The Crisis of the Evangelical Heart
And what Christian colleges and universities can do about it
Today I’d like to put into conversation two posts. Both were published this past Tuesday, both referred to the same pastor-theologian, and together they may offer a kind of vision for Christian universities like those where the two authors — and I — teach.
First, Wheaton College history professor Joey Cochran, my successor as Anxious Bench editor, analyzed what he called “the crisis of the evangelical heart.”1 Picking up on an argument from Reinhold Niebuhr, Cochran argued that American evangelicals were obligated both to minister to those suffering in their society and to take responsibility for their role in shaping that society. He criticized evangelical leaders who “perceive themselves as remnant stewards of genuine true Christianity, a past cherished idea and vision that flourished for a time but is now diminishing in its influence” and aren’t doing enough to “[collaborate] across the spectrum of evangelicals to cure [evangelicalism’s] distemper….”
(Cochran only alluded to specific manifestations of this “distemper,” but any regular reader of The Anxious Bench — or this Substack — shouldn’t have any problem calling to mind several examples of evangelicalism fostering critical social or cultural problems and/or failing to minister to those afflicted by such problems.)
Rather than “disown and disinherit” problems of evangelicalism’s own making and “retreat into the safe ghettos of conservative, confessional affiliations,” Cochran would have “leading intellectual evangelical spokespersons” apply to evangelicalism the principles that the late Tim Keller suggested for the local church:
Keller believed that a theological vision is fashioned from integrating the reading of one’s doctrine and one’s surrounding culture. Doctrine, theological vision, and culture are entangled with one another. If there is something amiss in one sphere, then the other spheres are affected. Since culture adapts and evolves, then a vision to match doctrine must be restated from generation to generation. “It is critical, therefore, in every new generation and setting to find ways to communicate the gospel clearly and strikingly,” said Keller. He continued, “All churches must understand, love, and identify with their local community and social setting, and yet at the same time be able and willing to critique and challenge it.”

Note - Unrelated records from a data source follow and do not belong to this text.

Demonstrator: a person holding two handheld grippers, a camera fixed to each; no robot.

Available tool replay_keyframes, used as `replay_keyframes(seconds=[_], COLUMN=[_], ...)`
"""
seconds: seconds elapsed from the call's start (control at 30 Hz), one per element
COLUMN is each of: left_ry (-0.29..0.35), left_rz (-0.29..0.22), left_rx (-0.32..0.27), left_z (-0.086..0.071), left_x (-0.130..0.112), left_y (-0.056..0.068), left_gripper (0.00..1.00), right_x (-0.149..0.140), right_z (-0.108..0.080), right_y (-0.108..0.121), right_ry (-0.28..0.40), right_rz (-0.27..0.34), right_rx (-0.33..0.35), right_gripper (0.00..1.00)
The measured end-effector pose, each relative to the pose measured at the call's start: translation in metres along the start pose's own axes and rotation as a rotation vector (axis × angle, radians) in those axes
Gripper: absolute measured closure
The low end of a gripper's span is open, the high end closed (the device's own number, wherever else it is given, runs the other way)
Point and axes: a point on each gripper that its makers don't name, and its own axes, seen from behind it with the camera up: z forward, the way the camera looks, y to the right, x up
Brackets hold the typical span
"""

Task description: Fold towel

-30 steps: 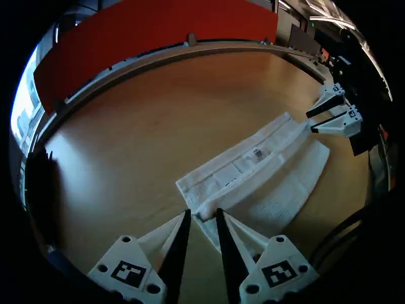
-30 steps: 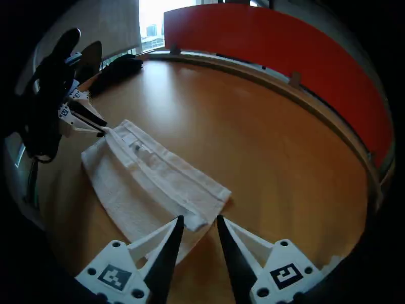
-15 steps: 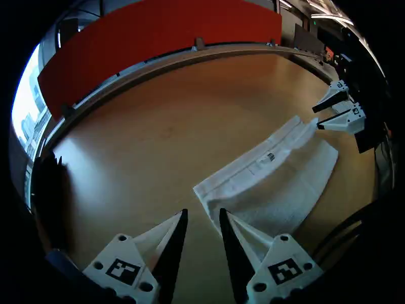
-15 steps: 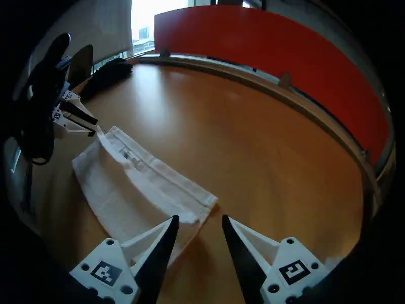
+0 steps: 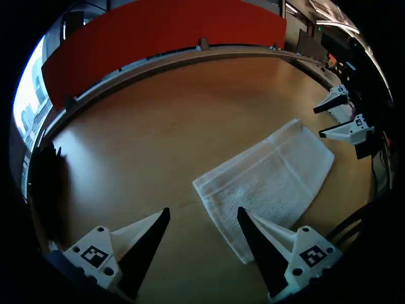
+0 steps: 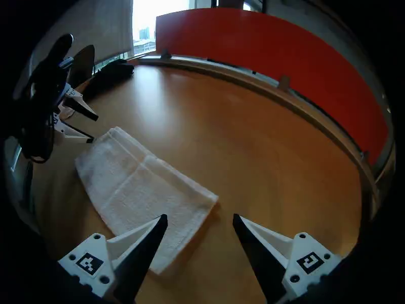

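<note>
Lying flat on the wooden table (image 5: 152, 137), the white towel (image 5: 268, 177) is showing stacked edges at one end, so one fold is looking done, and a further fold may be remaining. In the left gripper view it is sitting toward 4 o'clock. The left tool (image 5: 202, 209) is gaping wide and gripping nothing. The right tool (image 6: 200, 217) is likewise standing wide and empty, with the towel toward 8 o'clock.

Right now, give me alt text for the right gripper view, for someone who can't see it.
A folded white towel lies flat on a wooden table. The right gripper hangs open at its near end, the left gripper open by its far end.
</note>
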Motion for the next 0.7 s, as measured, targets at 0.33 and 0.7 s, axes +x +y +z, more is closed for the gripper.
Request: replay_keyframes(seconds=[0.33, 0.7], left_ry=[0.018, 0.037], left_rz=[-0.028, -0.085], left_rx=[0.012, 0.033], left_z=[-0.013, -0.029], left_x=[-0.005, -0.021], left_y=[0.001, 0.002], left_gripper=[0.01, 0.01], right_x=[-0.008, -0.021], right_z=[-0.011, -0.025], right_y=[-0.006, -0.014], right_ry=[0.004, 0.009], right_rz=[0.000, 0.014], right_rx=[0.002, 0.004], right_gripper=[0.00, 0.00])
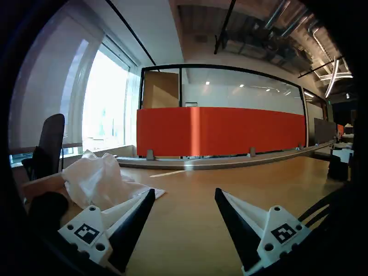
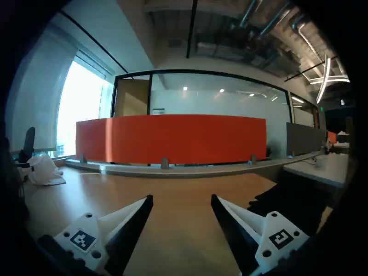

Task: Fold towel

Then Keller also loomed large in a Christian Scholars Review post from California Baptist social work professor Krystal Hays, who drew on one of the last articles Keller published before his death last year. In a February 2023 piece for The Atlantic, Keller contended that the American church can experience revival and growth if several things happen. Hays adapted his list to suggest how Christian higher education can also experience revival.
So let me share Hays’ list of five Keller-like recommendations, adding some commentary of my own — especially where I see a logical connection with Cochran’s post that suggests how Christian colleges and universities can help address the “crisis of the evangelical heart.”
1. Our universities must speak compellingly to the nones.
This picks up on Hays’ previous post at CSR, about the growing number of young people who are deconstructing their childhood faith and dechurching. I think she’s absolutely right. Having already written one book inspired by the need for Christians to better understand and love the “spiritual but not religious” and argued several times in this newsletter that more Christian colleges should do like California Baptist and admit students who don’t already identify as Christian, I don’t have a lot more to say on this item.
But I will add this: if Cochran is right that a heart-healthy evangelicalism would be culturally responsive and ecumenical, then it would hesitate to disdain deconstruction and dechurching as varieties of secularization and impiety. And if its churches find it hard to reach “the nones,” perhaps its universities will fare better, since, as Hays argues, “non-Christian students will attend our universities if we offer a high-quality education coupled with a good reputation.”